■ Task details
Every line in the data below from the one containing "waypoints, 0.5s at" down to the one containing "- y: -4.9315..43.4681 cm", both included, must be retyped exactly; no other line is to appear.

■ Recorded data
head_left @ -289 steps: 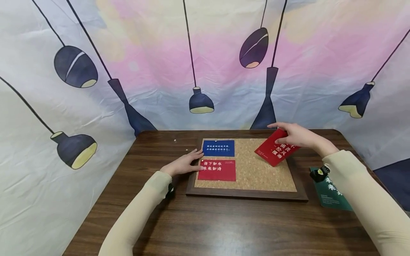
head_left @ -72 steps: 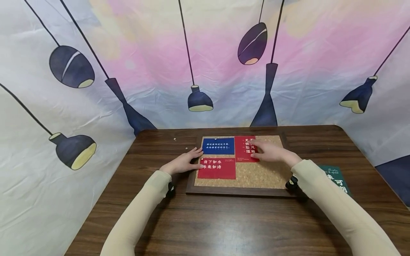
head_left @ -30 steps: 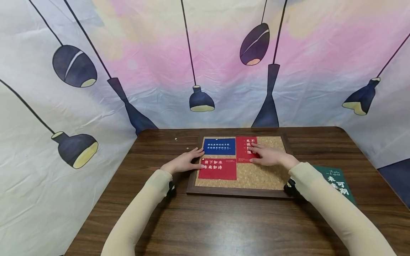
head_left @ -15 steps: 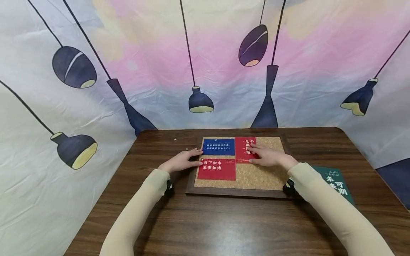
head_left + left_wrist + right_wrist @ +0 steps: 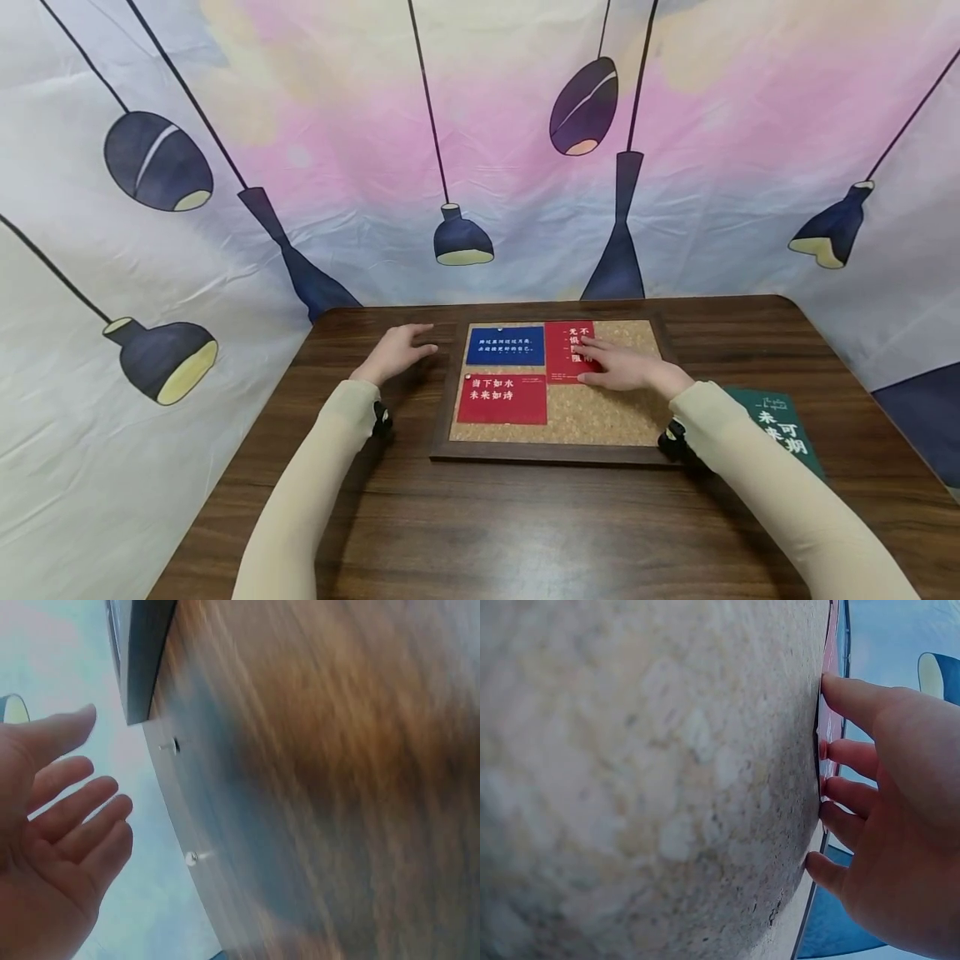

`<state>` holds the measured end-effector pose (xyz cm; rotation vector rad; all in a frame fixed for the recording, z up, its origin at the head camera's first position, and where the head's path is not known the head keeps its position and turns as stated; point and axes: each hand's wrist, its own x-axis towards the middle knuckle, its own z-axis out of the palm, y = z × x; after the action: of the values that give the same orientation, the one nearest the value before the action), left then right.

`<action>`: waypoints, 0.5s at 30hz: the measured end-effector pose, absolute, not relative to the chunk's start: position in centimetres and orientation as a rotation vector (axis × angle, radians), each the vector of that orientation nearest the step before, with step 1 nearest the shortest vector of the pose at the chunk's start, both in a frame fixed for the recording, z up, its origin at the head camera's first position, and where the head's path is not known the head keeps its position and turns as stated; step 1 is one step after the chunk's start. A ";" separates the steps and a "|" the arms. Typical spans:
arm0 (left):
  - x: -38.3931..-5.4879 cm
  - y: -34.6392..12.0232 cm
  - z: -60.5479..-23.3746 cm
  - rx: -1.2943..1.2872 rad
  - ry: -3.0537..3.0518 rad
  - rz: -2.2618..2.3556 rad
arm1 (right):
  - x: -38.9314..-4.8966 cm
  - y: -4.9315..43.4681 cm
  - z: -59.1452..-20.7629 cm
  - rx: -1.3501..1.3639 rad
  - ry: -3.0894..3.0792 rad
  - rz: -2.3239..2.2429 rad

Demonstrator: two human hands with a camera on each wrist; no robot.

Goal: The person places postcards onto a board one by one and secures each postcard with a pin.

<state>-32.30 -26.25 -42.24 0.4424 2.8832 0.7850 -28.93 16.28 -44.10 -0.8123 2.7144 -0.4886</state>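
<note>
My right hand [image 5: 622, 367] rests its spread fingertips on an upright red card [image 5: 557, 350] with white lettering, which lies on the cork board [image 5: 615, 417]. In the right wrist view those fingertips [image 5: 838, 751] touch the card and the cork next to it. My left hand [image 5: 393, 357] hovers over the table just left of the board's frame, fingers loosely bent, holding nothing. Beneath it, the left wrist view shows two thumbtacks on the wood, one thumbtack [image 5: 174, 746] closer to the frame and another thumbtack [image 5: 192, 859] farther off. The hand hides both in the head view.
A blue card [image 5: 506, 346] and a second red card [image 5: 502, 410] lie on the board's left half, with small pins at their edges. Right of the board, a green card [image 5: 780, 425] lies partly under my right forearm. A printed cloth [image 5: 510, 150] hangs behind the brown table [image 5: 480, 533].
The right hand has brought the upright red card onto the board beside the blue one and stays on it. My left hand has just left the board's left edge, moving left and back.
</note>
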 end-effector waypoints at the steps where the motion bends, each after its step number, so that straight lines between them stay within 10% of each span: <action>1: -32.5 -26.4 -42.2 0.428 2.900 0.789 | -29.0 16.3 -44.1 -0.810 2.716 -0.490; 15: -35.3 -28.2 -44.0 0.118 3.102 0.818 | -29.0 16.3 -44.4 -0.811 2.730 -0.493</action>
<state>-35.29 -28.16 -43.97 0.1178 3.1022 0.8184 -28.96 16.33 -44.36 -0.8114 2.7301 -0.4932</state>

■ Exercise solution
`<action>`: waypoints, 0.5s at 30hz: the measured end-effector pose, absolute, not relative to the chunk's start: position in centimetres and orientation as a rotation vector (axis × angle, radians), each the vector of that orientation nearest the step before, with step 1 nearest the shortest vector of the pose at the chunk's start, both in a frame fixed for the recording, z up, its origin at the head camera's first position, and where the head's path is not known the head keeps its position and turns as stated; step 1 is one step after the chunk's start. A ";" separates the steps and a "|" the arms. Typical spans:
arm0 (left):
  - x: -38.3931..-5.4879 cm
  - y: -34.6392..12.0232 cm
  - z: -60.5479..-23.3746 cm
  - rx: -1.2943..1.2872 rad
  - ry: -3.0537..3.0518 rad
  - rz: -2.2618..2.3556 rad
arm1 (right):
  - x: -38.9314..-4.8966 cm
  - y: -4.9315..43.4681 cm

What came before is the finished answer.